Questions About the finetune using the Features Extracted From a Pre-trained Model. Thanks for answer

I use the video clips as input to do video face classification task (Palsy or not).
Here is my model like:
class MAE_only_x(nn.Module):

    def __init__(self, args):
        super().__init__()
        self.mae = Marlin.from_online("marlin_vit_base_ytf")
        self.mae.eval()
        # self.norm = nn.BatchNorm1d(768*2)
        self.decoder = nn.Sequential(
                nn.Linear(768, 512),
                # nn.BatchNorm1d(512),
                nn.ReLU(),
                # nn.Dropout(0.3),
                nn.Linear(512, 2)
            )
    def forward(self, x, phrase='train'):
        """
        Input x is shape (B, L, d_input)
        """
        # x [batch, 16, 3, 224, 224]
        x = x.permute(0, 2, 1, 3, 4).contiguous()

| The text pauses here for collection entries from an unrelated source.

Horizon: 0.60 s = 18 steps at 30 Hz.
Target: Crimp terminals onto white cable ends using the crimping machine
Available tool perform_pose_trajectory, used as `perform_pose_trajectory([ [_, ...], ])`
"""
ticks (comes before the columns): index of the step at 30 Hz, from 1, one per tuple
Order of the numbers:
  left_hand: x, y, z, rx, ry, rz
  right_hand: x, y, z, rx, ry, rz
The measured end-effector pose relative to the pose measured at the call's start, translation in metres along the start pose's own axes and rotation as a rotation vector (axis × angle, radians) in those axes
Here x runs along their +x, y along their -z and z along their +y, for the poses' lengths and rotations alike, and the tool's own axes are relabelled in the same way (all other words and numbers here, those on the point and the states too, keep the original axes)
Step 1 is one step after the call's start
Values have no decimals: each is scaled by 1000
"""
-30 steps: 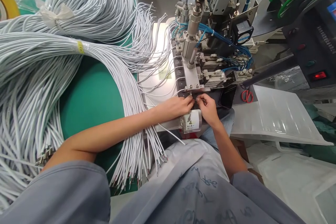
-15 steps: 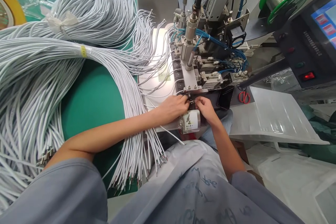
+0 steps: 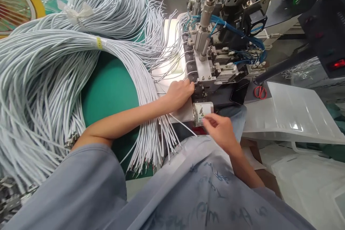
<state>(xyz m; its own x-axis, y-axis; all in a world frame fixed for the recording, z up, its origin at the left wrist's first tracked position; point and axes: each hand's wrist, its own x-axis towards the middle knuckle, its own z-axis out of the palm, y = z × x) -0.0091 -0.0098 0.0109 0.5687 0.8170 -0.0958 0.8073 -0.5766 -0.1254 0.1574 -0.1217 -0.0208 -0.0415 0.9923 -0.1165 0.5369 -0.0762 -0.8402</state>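
Note:
My left hand (image 3: 180,95) is closed against the near end of the machine's row of dark clamp blocks (image 3: 192,66). A white cable (image 3: 161,92) runs in under this hand, and its end is hidden by the curled fingers. My right hand (image 3: 219,129) is in front of a labelled clear container (image 3: 203,111), its thumb and fingers drawn together. Whatever it may hold is too small or blurred to make out. Several white cables fan out from the clamp blocks to the left. The bench machine (image 3: 202,43) with metal cylinders rises just beyond both hands.
Big bundles of white cable (image 3: 113,10) cover the green mat (image 3: 113,82) on the left. A dark phone (image 3: 239,91) and red scissors (image 3: 260,92) lie right of the machine. A translucent plastic sheet (image 3: 296,111) is farther right, beneath a dark control box (image 3: 323,36).
My right hand has left the machine's front and come back toward me, down past the container. My left hand stays at the clamp blocks. The whole view has shifted, with the head turned slightly.

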Motion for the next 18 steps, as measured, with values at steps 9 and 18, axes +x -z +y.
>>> perform_pose_trajectory([
  [9,-18,5,20,-406,-383,321,-5,-15,-2,71,45,-37],
  [18,-6,-6,9,-774,-401,484,47,2,-19,637,-1,343],
])
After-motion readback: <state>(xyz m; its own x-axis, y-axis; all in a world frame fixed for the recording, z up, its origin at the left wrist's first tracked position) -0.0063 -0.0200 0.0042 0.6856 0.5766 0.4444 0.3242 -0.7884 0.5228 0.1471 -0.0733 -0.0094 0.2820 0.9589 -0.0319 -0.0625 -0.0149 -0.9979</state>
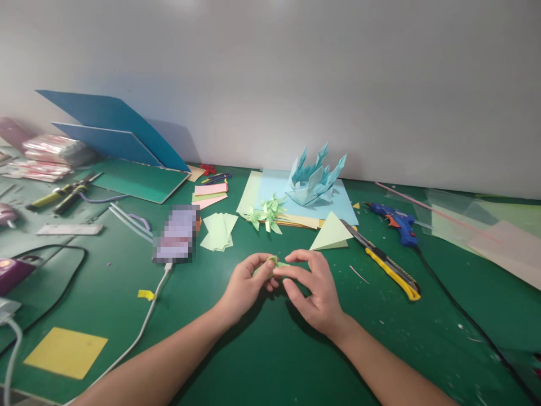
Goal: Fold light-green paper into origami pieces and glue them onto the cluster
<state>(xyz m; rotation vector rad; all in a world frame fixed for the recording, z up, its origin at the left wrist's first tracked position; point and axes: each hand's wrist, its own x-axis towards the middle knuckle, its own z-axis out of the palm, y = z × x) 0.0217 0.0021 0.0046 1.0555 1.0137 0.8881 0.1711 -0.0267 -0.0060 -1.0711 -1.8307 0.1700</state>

        x = self.mae.extract_features(x,keep_seq=False) # (B, 768)
        pred_logit = self.decoder(x)  # (B, d_model) -> (B, d_output)
        return pred_logit
x is my input have Batch with 16 frames per video and with 3 224x224 RGB.
But the question is with 2 label classificaiton task. The loss of the network never goes down.
Is there any thing can I do for better finetune using Marlin.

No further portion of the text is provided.